Learn About the Law
Get help with your legal needs
FindLaw’s Learn About the Law features thousands of informational articles to help you understand your options. And if you’re ready to hire an attorney, find one in your area who can help.
The PEOPLE, etc., Respondent, v. Donald BUTLER, Sr., Appellant.
DECISION & ORDER
Appeal by the defendant from a judgment of the Supreme Court, Queens County (John B. Latella, J.), rendered October 16, 2017, convicting him of sexual abuse in the first degree (three counts), upon a jury verdict, and imposing sentence.
ORDERED that the judgment is reversed, on the law, and the matter is remitted to the Supreme Court, Queens County, for a new trial.
The defendant was charged with one count of rape in the first degree and three counts of sexual abuse in the first degree arising out of two incidents on two separate dates that the complainant alleged occurred in the summer of 2009, when she was eight years old.
During a jury trial in September 2017, the People presented the testimony of the complainant, among others. The defendant testified on his own behalf. Thereafter, the jury found the defendant guilty of the three counts of sexual abuse but acquitted him of rape in the first degree.

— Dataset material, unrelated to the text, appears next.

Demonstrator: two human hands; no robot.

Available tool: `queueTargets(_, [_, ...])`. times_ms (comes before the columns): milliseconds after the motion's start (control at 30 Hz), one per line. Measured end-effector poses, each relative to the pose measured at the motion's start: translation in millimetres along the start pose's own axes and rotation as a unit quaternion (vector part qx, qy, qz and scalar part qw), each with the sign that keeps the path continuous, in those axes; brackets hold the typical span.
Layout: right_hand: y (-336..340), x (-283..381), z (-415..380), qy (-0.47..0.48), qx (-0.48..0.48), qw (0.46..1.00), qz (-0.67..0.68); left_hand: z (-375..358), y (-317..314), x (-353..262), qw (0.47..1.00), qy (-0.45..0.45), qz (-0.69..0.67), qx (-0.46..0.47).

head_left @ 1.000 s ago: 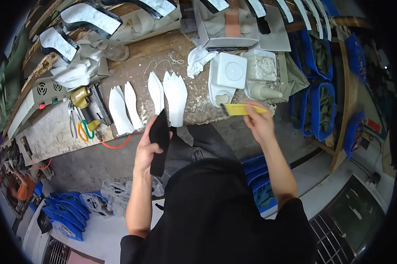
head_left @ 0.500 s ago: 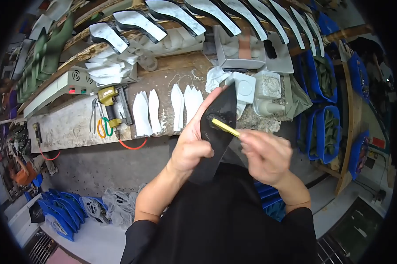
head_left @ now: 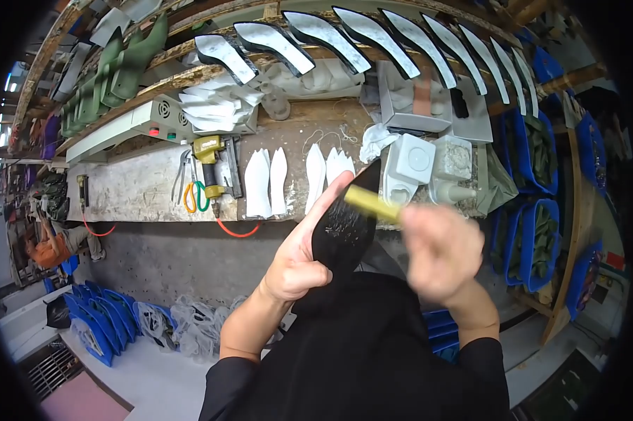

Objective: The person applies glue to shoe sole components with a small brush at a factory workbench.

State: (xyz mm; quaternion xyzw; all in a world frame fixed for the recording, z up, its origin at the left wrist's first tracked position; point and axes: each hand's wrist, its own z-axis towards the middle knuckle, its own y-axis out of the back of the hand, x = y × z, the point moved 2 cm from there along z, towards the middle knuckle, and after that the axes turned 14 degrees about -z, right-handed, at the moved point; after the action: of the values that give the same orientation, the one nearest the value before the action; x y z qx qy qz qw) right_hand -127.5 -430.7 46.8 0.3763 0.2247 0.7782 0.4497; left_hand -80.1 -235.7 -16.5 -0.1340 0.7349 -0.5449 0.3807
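My left hand [head_left: 297,261] is wrapped round the edge of a black insole-shaped piece [head_left: 344,235], thumb bent at its near side and fingers behind it. The piece is held up and tilted in front of my dark clothing, its face shiny with a wet smear and small pale flecks. In my right hand [head_left: 439,245], closed and blurred by motion, is a flat yellow stick [head_left: 374,203]. Its far end overlaps the upper part of the black piece in this view.
On the workbench [head_left: 130,189] are white insole-shaped pieces [head_left: 259,184], a nail gun [head_left: 209,163], scissors [head_left: 197,196] and white containers [head_left: 409,160]. White-faced, black-edged insoles [head_left: 330,38] line the rack above. Blue bins [head_left: 537,242] stand at right. A person in orange [head_left: 48,249] is far left.
The yellow stick has swung up towards the tip of the black piece, and my right hand now blurs. The wet smear shows wider. The camera view has shifted, moving the bench rightward.
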Motion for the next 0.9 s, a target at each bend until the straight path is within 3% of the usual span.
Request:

In fulfilling our responsibility to conduct an independent review of the weight of the evidence (see CPL 470.15[5]; People v. Danielson, 9 N.Y.3d 342, 849 N.Y.S.2d 480, 880 N.E.2d 1), we nevertheless accord great deference to the jury's opportunity to view the witnesses, hear the testimony, and observe demeanor (see People v. Mateo, 2 N.Y.3d 383, 410, 779 N.Y.S.2d 399, 811 N.E.2d 1053; People v. Bleakley, 69 N.Y.2d 490, 495, 515 N.Y.S.2d 761, 508 N.E.2d 672). Contrary to the defendant's contention, under the circumstances of this case, the defendant's acquittal of the charge of rape in the first degree does not undermine the weight of the evidence supporting the jury's verdict convicting him of sexual abuse in the first degree (see People v. Edwards, 164 A.D.3d 830, 831, 79 N.Y.S.3d 560; People v. Candelario, 119 A.D.2d 585, 585, 500 N.Y.S.2d 754).
The defendant's contention that counts two and three of the indictment are multiplicitous is unpreserved for appellate review (see CPL 210.20, 210.25; People v. Clymer, 26 A.D.3d 443, 809 N.Y.S.2d 207). In any event, although both counts charge sexual abuse in the first degree, they are not multiplicitous, as each count requires proof of an additional fact that the other does not and “a conviction on one count would not be inconsistent with acquittal on the other” (People v. Barber, 133 A.D.3d 868, 869, 22 N.Y.S.3d 63 [internal quotation marks omitted]; see People v. Washington, 179 A.D.3d 522, 523, 116 N.Y.S.3d 263; People v. Hernandez, 171 A.D.3d 791, 792–793, 95 N.Y.S.3d 837).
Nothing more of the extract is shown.